> _Problem_
Where the string "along" occurs in a line of the data below, that line should be copied.

> _Data excerpt_
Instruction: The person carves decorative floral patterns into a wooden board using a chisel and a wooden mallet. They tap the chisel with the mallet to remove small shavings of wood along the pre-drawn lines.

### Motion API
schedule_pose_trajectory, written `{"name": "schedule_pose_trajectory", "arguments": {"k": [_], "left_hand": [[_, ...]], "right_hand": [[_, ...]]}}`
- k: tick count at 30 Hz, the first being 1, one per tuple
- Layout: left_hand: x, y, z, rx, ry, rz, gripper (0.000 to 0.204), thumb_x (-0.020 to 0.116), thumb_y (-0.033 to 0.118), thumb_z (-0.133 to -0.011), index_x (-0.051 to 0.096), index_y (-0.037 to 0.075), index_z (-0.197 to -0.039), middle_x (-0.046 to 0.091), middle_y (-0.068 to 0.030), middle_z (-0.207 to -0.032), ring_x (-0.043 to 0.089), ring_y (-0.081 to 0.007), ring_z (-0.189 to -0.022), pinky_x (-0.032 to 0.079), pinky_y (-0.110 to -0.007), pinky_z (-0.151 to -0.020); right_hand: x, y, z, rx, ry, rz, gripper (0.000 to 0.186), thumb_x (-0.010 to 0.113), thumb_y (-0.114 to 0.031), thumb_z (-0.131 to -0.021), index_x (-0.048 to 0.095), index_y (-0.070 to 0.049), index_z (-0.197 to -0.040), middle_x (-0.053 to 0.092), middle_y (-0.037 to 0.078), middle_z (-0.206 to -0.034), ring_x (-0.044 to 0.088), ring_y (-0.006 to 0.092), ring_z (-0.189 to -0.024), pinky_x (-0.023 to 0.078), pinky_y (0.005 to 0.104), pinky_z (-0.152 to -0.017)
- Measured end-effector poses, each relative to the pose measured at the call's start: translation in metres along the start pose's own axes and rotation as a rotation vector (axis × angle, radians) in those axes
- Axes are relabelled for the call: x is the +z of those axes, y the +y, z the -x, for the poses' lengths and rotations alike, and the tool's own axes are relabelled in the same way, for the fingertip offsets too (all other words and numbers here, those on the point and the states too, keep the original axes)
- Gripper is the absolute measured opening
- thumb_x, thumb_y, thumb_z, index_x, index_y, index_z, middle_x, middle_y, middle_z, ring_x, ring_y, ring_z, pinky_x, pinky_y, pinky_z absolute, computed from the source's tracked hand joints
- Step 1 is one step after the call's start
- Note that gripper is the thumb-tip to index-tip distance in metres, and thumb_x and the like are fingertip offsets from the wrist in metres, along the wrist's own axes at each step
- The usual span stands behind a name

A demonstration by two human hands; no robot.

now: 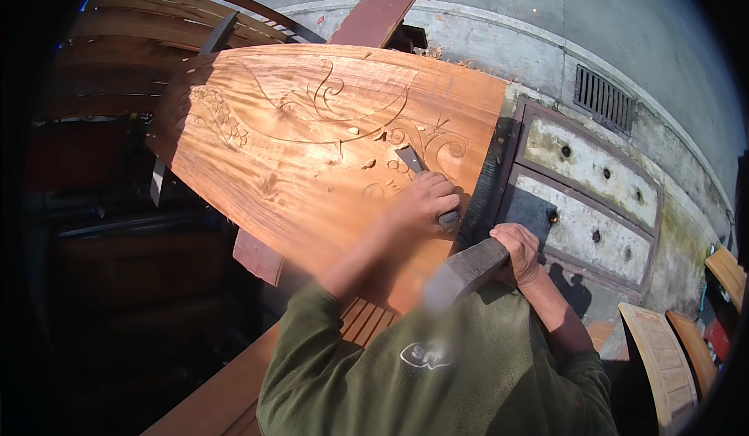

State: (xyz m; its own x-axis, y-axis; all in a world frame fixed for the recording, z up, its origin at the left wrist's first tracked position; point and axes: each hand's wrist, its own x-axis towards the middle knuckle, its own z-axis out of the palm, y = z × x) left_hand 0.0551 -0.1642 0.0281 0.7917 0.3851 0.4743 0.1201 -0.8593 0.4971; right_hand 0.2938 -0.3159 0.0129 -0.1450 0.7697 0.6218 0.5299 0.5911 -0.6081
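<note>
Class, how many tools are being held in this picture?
2: a chisel in the left hand, at the carved board; a blocky, mallet-like tool in the right hand.

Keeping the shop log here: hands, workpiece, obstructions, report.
Left hand gripping chisel. Right hand holding blocky mallet. Carved wooden panel under chisel. Loose wood chips near blade.
</note>
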Motion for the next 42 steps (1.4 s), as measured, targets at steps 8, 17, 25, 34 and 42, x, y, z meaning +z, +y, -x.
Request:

> _Response below_
Instruction: The person carves decorative floral patterns into a wooden board using a chisel and a wooden mallet. They tap the chisel with the mallet to remove small shavings of wood along the pre-drawn lines.
- Measured end-effector poses, each relative to the pose measured at the call's start: translation in metres along the start pose's own axes and rotation as a rotation vector (axis × angle, radians) in those axes
- Note that gripper is the thumb-tip to index-tip distance in metres, and thumb_x and the like are fingertip offsets from the wrist in metres, along the wrist's own axes at each step

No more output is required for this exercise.